Your objective:
For the entries below, repeat exactly each line starting with the one that contains "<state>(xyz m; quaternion" and going on through the one that contains "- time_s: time", and no others.

Dataset records:

━━━━━━━━━━━━━━━━

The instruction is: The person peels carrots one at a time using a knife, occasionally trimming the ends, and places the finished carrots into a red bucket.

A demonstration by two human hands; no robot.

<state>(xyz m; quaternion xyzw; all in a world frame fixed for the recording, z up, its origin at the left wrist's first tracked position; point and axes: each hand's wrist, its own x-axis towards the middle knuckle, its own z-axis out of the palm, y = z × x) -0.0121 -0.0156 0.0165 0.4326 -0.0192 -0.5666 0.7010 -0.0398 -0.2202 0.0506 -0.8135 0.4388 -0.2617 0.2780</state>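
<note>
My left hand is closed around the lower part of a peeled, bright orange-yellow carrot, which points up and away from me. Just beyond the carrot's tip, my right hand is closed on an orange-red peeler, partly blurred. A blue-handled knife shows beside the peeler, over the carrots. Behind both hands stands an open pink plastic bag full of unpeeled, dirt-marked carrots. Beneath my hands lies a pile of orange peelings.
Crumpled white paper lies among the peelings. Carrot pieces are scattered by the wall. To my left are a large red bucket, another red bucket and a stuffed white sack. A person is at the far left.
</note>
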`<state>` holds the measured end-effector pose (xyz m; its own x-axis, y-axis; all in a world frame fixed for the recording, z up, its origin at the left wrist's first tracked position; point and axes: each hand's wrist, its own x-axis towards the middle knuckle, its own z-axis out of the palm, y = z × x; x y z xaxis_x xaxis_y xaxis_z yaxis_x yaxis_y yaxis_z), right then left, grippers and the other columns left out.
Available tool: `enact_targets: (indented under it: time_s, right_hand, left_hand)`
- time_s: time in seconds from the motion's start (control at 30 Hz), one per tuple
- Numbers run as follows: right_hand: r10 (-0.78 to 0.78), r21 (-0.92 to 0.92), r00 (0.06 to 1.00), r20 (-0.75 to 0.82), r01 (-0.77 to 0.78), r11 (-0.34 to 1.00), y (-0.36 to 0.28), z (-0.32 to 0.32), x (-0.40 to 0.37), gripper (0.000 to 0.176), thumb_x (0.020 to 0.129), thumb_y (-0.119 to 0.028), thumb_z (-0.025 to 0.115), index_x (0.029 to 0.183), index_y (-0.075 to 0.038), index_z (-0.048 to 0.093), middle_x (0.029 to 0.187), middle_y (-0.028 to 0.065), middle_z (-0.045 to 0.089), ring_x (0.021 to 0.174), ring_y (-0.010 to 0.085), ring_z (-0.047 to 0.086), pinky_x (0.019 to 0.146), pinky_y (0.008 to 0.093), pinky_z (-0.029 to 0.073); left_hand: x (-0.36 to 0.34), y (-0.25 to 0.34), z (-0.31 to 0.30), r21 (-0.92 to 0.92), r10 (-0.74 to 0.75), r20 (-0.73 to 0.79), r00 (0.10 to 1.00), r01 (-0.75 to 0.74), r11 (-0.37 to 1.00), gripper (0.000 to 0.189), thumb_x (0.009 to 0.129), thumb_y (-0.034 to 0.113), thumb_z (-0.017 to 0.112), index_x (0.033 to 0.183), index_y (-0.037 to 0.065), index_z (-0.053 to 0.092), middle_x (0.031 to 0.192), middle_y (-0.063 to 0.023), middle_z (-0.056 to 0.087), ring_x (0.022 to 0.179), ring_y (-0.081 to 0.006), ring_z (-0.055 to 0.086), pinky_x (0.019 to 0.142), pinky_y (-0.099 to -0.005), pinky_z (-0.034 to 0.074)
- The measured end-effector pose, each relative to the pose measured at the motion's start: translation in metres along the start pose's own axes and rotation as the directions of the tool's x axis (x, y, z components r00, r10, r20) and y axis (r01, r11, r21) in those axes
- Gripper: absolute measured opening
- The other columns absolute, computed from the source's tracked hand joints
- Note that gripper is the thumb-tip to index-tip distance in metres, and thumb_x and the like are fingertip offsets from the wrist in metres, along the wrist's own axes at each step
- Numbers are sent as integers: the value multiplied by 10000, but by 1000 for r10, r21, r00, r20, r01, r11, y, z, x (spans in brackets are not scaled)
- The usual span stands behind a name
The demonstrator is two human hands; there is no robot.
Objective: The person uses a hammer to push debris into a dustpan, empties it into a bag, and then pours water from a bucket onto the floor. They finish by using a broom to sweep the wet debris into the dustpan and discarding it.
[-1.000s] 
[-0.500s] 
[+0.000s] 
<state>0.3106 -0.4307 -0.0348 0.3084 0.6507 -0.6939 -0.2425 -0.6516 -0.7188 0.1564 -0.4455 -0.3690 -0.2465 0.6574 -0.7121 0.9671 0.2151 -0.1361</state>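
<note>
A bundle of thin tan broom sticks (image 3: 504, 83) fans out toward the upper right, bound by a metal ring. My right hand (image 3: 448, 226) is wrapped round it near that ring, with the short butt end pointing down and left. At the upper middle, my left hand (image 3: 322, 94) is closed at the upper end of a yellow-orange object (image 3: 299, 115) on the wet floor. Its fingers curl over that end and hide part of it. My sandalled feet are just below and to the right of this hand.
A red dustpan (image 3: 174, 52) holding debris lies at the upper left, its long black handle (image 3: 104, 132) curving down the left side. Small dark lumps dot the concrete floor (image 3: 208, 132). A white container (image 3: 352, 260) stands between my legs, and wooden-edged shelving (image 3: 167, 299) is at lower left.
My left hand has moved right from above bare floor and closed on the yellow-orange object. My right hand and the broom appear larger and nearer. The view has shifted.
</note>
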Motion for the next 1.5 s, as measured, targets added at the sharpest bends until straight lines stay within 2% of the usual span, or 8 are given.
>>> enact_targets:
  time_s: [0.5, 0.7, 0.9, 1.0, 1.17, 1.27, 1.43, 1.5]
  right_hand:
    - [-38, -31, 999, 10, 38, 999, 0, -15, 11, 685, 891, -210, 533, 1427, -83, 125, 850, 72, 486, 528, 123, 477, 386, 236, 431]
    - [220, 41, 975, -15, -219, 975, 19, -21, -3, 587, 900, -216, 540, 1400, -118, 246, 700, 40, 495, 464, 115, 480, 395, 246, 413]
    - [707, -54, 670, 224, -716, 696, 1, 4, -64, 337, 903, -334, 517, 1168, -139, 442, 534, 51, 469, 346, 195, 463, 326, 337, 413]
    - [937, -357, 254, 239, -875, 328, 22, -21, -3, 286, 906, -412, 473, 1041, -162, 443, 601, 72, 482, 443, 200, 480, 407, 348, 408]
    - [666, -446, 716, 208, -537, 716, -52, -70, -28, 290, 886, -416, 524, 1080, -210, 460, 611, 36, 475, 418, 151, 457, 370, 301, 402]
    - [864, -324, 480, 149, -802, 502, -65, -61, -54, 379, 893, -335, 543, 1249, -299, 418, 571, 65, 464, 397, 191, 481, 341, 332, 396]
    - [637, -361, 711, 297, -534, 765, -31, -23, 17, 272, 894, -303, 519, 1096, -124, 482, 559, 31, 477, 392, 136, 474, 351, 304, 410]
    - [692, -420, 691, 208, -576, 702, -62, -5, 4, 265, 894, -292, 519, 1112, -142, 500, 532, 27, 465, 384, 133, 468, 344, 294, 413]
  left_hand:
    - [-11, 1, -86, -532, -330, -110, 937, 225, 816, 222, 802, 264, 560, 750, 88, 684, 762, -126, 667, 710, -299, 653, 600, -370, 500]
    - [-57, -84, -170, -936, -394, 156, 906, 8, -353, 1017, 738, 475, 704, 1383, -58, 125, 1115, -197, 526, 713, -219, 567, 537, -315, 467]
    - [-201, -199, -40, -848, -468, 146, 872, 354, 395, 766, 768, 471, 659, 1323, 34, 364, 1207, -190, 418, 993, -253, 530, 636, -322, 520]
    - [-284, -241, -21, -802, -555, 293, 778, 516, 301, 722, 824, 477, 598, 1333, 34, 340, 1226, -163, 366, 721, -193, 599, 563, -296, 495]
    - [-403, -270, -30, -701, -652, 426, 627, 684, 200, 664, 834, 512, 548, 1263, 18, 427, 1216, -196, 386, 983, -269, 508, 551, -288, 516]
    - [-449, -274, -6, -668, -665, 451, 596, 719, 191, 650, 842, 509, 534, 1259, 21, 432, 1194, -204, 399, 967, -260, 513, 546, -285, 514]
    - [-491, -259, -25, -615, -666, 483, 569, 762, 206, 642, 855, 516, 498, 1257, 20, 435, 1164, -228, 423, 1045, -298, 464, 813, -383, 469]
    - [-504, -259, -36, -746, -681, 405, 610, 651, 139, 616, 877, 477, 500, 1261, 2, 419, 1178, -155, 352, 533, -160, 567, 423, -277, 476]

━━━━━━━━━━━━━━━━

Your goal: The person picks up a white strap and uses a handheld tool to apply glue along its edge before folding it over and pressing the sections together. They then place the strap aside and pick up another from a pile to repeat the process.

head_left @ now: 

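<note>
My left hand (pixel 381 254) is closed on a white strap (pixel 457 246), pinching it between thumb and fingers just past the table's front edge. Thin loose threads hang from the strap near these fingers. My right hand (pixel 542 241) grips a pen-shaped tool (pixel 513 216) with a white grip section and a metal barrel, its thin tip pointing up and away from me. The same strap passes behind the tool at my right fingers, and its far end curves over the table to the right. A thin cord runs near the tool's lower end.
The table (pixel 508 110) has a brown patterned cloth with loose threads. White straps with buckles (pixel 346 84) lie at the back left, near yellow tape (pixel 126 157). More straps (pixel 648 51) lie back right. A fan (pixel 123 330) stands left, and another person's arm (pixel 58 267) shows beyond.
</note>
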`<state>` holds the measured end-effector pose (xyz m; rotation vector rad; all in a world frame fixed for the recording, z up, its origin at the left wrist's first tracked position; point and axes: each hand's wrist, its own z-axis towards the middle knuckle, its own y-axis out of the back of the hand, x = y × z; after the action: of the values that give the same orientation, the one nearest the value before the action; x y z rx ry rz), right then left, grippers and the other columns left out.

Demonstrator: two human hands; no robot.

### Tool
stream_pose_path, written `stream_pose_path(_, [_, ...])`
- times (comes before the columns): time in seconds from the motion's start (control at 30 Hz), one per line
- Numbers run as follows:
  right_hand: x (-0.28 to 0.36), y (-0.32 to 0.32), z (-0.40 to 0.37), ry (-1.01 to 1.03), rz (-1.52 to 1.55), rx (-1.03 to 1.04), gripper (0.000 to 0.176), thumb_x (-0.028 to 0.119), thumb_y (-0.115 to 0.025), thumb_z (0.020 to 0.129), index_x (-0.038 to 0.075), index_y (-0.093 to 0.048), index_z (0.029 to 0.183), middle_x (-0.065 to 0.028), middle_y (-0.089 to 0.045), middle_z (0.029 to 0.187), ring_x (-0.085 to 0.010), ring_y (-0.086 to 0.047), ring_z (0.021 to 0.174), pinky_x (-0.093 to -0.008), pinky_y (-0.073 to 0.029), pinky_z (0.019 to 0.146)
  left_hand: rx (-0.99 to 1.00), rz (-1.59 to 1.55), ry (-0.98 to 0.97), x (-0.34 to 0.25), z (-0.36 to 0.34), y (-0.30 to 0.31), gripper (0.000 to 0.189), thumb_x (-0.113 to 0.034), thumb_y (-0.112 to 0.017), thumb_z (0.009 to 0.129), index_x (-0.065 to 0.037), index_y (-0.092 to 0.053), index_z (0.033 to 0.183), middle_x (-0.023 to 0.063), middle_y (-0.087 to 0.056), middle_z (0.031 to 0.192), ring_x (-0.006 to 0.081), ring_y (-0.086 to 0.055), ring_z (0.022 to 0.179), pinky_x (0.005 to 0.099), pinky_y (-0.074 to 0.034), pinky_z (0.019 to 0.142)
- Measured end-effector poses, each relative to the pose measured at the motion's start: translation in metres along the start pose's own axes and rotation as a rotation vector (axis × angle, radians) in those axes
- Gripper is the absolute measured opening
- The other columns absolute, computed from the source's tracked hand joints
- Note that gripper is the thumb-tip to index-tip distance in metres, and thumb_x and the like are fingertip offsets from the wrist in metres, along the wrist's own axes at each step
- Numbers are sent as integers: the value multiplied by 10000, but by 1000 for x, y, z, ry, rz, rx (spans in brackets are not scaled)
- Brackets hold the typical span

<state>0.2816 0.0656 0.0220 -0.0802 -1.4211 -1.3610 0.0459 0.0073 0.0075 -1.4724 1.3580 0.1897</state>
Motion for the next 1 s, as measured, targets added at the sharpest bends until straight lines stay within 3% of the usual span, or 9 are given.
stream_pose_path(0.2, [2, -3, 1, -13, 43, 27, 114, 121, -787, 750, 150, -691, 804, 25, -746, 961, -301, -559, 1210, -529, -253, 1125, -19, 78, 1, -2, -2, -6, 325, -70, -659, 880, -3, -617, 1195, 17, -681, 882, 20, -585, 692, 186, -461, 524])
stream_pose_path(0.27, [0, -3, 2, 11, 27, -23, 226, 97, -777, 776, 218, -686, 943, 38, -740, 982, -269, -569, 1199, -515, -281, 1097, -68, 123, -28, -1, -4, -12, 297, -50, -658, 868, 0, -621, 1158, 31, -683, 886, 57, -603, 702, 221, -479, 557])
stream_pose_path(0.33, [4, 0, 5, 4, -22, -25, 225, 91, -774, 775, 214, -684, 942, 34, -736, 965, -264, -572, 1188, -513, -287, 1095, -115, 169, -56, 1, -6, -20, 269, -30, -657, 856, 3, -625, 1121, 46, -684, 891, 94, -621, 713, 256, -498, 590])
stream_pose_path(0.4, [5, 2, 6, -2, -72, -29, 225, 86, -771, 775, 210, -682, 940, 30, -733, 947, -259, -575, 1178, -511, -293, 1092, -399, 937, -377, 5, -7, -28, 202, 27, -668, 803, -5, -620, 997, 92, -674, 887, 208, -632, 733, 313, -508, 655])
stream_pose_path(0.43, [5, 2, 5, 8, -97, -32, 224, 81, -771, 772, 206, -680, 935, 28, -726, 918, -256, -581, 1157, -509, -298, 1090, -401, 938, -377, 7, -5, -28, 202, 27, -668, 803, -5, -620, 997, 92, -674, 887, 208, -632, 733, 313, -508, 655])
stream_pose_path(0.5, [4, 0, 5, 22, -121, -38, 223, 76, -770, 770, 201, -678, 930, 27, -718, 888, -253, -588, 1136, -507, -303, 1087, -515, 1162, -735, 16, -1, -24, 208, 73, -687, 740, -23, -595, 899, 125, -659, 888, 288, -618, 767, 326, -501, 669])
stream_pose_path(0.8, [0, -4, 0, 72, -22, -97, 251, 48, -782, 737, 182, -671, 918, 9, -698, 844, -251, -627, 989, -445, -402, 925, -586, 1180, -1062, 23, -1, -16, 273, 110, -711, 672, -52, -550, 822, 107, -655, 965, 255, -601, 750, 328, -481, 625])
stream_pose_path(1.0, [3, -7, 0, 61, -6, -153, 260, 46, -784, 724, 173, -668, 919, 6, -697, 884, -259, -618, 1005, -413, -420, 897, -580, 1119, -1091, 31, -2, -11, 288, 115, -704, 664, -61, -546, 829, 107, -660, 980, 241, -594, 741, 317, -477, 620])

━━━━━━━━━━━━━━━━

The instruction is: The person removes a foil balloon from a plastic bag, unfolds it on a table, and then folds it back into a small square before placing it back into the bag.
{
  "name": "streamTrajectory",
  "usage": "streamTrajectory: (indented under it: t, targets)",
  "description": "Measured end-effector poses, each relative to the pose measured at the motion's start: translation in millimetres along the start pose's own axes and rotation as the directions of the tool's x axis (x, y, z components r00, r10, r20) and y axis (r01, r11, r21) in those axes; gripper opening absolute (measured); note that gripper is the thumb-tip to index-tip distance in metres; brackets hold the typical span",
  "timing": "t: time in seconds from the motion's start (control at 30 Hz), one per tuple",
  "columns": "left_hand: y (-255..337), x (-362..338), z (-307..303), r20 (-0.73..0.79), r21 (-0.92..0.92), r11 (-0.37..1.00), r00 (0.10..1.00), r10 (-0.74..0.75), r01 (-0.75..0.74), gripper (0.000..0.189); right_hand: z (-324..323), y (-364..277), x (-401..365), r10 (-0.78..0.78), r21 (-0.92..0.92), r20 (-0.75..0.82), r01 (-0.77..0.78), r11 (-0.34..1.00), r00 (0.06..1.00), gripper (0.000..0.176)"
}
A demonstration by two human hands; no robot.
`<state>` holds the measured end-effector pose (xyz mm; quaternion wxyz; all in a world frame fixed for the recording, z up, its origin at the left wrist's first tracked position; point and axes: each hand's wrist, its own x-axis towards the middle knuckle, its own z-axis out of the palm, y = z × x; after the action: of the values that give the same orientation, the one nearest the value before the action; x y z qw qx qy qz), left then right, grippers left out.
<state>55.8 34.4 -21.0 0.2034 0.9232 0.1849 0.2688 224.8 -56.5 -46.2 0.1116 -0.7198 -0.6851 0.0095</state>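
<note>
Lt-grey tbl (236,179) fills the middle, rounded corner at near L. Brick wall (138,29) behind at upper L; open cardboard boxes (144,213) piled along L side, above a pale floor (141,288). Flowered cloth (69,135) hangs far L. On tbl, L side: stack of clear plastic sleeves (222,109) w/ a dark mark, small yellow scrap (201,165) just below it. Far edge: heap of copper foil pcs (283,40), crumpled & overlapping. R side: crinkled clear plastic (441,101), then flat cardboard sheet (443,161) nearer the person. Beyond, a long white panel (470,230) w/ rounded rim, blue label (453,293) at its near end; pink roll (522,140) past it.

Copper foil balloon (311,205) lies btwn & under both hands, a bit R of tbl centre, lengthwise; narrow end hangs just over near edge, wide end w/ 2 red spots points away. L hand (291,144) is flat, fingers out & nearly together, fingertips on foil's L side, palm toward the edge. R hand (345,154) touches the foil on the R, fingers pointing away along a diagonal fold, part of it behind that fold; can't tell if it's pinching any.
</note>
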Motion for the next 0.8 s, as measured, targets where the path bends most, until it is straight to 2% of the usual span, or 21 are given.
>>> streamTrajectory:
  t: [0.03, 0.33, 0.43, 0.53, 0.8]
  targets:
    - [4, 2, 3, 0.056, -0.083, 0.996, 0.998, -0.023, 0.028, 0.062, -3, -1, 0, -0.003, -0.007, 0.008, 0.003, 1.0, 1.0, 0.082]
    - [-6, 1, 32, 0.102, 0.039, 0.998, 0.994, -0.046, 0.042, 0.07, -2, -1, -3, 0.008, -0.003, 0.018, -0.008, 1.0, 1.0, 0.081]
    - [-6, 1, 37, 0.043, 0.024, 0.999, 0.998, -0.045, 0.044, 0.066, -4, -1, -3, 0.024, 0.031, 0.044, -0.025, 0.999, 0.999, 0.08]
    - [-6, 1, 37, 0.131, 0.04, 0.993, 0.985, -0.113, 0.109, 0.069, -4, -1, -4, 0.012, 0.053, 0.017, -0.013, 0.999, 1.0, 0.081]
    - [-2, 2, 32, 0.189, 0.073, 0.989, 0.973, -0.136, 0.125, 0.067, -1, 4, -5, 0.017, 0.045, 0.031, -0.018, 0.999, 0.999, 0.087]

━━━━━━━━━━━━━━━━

Answer to this exercise:
<state>(xyz m; quaternion xyzw; all in a world frame fixed for the recording, z up, its origin at the left wrist's first tracked position; point and axes: each hand's wrist, its own x-axis towards the middle knuckle, its own z-axis out of the palm, y = z × x) -0.0121 -0.0156 0.0165 0.4326 -0.0192 -0.5666 0.7010 -0.0398 -0.2202 0.0506 -0.8135 0.4388 -0.2617 0.2780</state>
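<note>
My left hand is closed around the lower part of a peeled, bright orange-yellow carrot, which points up and away from me. Just beyond the carrot's tip, my right hand is closed on an orange-red peeler, partly blurred. A blue-handled knife shows beside the peeler, over the carrots. Behind both hands stands an open pink plastic bag full of unpeeled, dirt-marked carrots. Beneath my hands lies a pile of orange peelings.
Crumpled white paper lies among the peelings. Carrot pieces are scattered by the wall. To my left are a large red bucket, another red bucket and a stuffed white sack. A person is at the far left.
</note>
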`<state>` holds the measured end-effector pose (xyz m; its own x-axis, y-axis; all in a world frame fixed for the recording, z up, its origin at the left wrist's first tracked position; point and axes: each hand's wrist, its own x-axis towards the middle knuckle, its own z-axis out of the palm, y = z × x; x y z xaxis_x xaxis_y xaxis_z yaxis_x yaxis_y yaxis_z), right then left, grippers and the other columns left out.
Available tool: `enact_targets: (indented under it: time_s, right_hand, left_hand)`
- time_s: time in seconds from the motion's start (control at 30 Hz), one per tuple

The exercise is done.